Hatch-mounted satellite system keeps Marines updated in-flight
The system provides network access, real-time video and other tools for crisis-response teams right up until they arrive on a battlefield.
Marines install HMSAS in the hatch of a C-130 Hercules.
The military puts a lot on emphasis on situational awareness—the idea that expeditionary forces arriving on a battlefield should know what they’re getting into. But that’s been a problem when forces have a long flight between when a mission is planned and when they arrive, because their aircraft hasn’t been connected to the tactical network, depriving them of intelligence updates and other information. Meanwhile, enemy forces aren’t static; they’ll move. Battlefields change.
The Marine Corps is solving that problem with a hatch-mounted satellite communications system for its aircraft that provides access to the tactical classified network, secure voice and chat, and streaming ISR video, as well as access to the unclassified network and the public Internet. So they’ll have a clear view of the battlefield right up to the time they disembark.
“It’s a powerful combat capability in a very small package,” Basil Moncrief, head of the team fielding the system, said in a release.
Moncrief leads the Command Control and Communications team for the Special Purpose Marine Air-Ground Task Force, which has fielded the system—the Hatch-Mounted Satellite Communication Antenna System, or HMSAS—on three continents within four months of receiving funding.

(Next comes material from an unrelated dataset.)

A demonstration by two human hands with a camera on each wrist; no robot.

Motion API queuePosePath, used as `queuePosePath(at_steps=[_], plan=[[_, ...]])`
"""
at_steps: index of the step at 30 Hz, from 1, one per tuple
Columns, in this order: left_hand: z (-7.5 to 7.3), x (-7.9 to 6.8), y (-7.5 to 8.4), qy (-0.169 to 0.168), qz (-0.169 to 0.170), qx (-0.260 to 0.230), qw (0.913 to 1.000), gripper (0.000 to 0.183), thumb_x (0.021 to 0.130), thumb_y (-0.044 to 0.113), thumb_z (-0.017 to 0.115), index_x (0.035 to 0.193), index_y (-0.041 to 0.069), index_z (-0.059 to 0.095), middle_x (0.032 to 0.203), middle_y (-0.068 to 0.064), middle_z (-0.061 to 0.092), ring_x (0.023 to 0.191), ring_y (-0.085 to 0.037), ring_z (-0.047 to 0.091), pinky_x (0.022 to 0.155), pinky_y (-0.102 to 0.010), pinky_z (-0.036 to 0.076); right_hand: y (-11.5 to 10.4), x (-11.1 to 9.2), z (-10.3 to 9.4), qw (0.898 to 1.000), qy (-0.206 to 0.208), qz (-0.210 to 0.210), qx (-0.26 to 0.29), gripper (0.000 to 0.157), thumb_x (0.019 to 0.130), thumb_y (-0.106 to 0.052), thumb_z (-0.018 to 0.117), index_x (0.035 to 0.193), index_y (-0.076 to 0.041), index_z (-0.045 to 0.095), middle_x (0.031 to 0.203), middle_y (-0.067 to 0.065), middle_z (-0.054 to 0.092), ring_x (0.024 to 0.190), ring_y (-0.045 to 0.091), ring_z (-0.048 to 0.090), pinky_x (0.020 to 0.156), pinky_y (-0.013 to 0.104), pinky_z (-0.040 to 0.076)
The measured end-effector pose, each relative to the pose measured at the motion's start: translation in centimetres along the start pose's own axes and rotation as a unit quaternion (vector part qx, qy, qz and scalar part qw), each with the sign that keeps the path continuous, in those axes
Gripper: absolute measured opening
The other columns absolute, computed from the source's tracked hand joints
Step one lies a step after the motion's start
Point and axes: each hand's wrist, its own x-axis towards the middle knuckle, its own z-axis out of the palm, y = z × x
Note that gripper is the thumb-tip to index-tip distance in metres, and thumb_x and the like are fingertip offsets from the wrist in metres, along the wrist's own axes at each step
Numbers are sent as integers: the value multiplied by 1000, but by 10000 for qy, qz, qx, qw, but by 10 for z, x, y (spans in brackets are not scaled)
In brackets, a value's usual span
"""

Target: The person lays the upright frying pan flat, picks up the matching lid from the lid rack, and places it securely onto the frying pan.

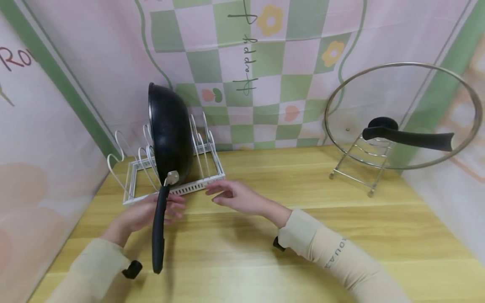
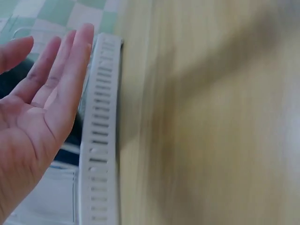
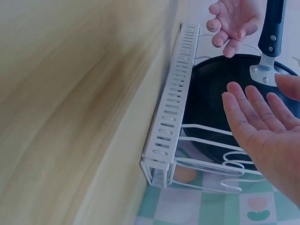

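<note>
A black frying pan (image 1: 170,130) stands on edge in a white wire rack (image 1: 217,162), its black handle (image 1: 159,231) pointing toward me. My left hand (image 1: 145,212) is behind and beside that handle in the head view, fingers extended and holding nothing. To the right of the pan, my right hand (image 1: 238,197) hovers by the rack's front right corner with fingers loosely bent around nothing. The left wrist view shows my left palm (image 2: 42,108) beside the slotted rail (image 2: 101,117). In the right wrist view my right palm (image 3: 267,131) faces the pan (image 3: 215,93).
On the right, a large glass lid (image 1: 401,164) with a black knob-and-handle piece (image 1: 413,136) leans on a small metal stand (image 1: 356,179). Printed cloth (image 1: 246,59) hangs behind the wooden tabletop (image 1: 265,261), and a pale side panel (image 1: 45,176) rises at left.
</note>
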Motion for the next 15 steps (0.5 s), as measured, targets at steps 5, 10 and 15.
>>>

According to the Marine Corps Systems Command, commanders saw an urgent need for in-flight communications for crisis response units within the U.S. Africa and U.S. Central Commands. The units needed mission-planning and command and control capabilities while on long trips aboard KC-130J Hercules transport aircraft, which, like the tilt-rotor MV-22 Osprey often employed on missions, are usually not connected to a network.
MHSAS, which can be installed in an aircraft’s hatch in as little as 30 minutes, is a satellite communications system with integrated cryptography that connects with ruggedized laptops and tactical command-and-control software. It “provides all command, control and mission planning capability a crisis response team could want,” Moncrief said.

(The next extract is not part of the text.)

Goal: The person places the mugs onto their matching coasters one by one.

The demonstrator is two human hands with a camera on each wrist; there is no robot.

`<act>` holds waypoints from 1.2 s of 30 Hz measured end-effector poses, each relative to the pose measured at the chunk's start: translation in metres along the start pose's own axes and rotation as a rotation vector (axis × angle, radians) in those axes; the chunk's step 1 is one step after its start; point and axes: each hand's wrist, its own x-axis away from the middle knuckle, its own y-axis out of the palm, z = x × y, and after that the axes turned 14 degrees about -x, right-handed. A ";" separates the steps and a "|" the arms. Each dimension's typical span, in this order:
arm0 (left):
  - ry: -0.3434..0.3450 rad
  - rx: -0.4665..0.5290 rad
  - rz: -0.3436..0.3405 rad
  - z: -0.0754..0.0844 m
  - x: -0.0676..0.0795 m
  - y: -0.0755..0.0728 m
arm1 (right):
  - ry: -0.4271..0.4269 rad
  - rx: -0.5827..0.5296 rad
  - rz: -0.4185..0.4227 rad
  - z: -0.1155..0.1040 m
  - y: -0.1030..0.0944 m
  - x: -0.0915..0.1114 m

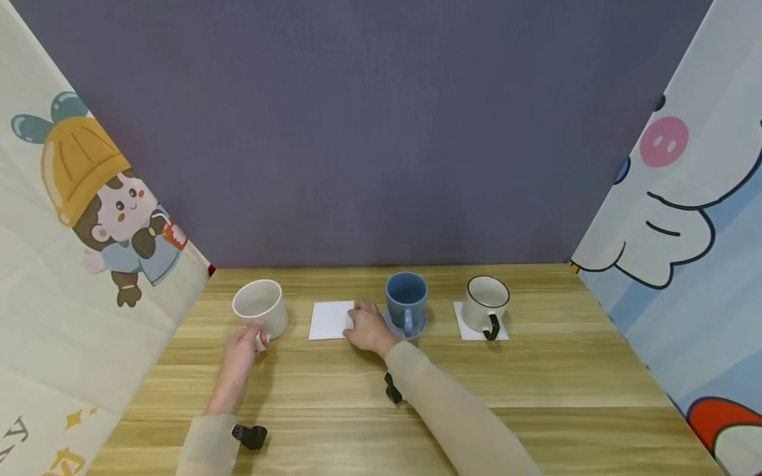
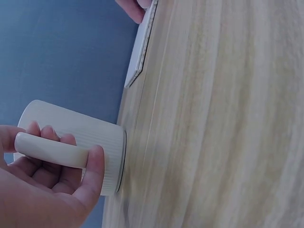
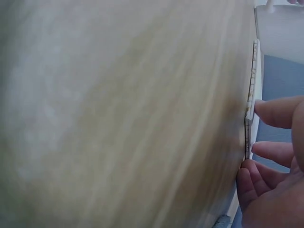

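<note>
At the left of the table stands an upright white mug with fine vertical ribbing. My left hand holds it by its handle, thumb and fingers around the handle. In the middle lies a flat square white coaster. My right hand is at its right edge, with the thumb and a finger on the coaster and the other fingers curled by the tabletop. Just right of that hand, a blue mug stands on a round grey-blue coaster.
Farther right, a white mug with a black rim and handle stands on another square white coaster. A dark grey-blue panel rises behind the wooden table. Cartoon-printed cloths hang at the left and right.
</note>
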 end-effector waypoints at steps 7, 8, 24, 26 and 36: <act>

The system was developed through an accelerated acquisition program that, the Marines said, still put a lot of emphasis on safety and testing. Some critical work on integrating cryptography and tactical software, and in assuring secure access to Defense department networks, was done at the Networking On-The-Move lab at Point Loma, Calif. After tests at bases in Spain and Kuwait, MHSAS is now being deployed.
In-flight communications is something the military has been making progress on. Last year, the Army began installing its Enroute Mission Command Capability—which it calls a “flying command post”—on C17 aircraft, giving commanders the ability to plan missions while providing rapid-response teams with real-time video of their upcoming drop zones.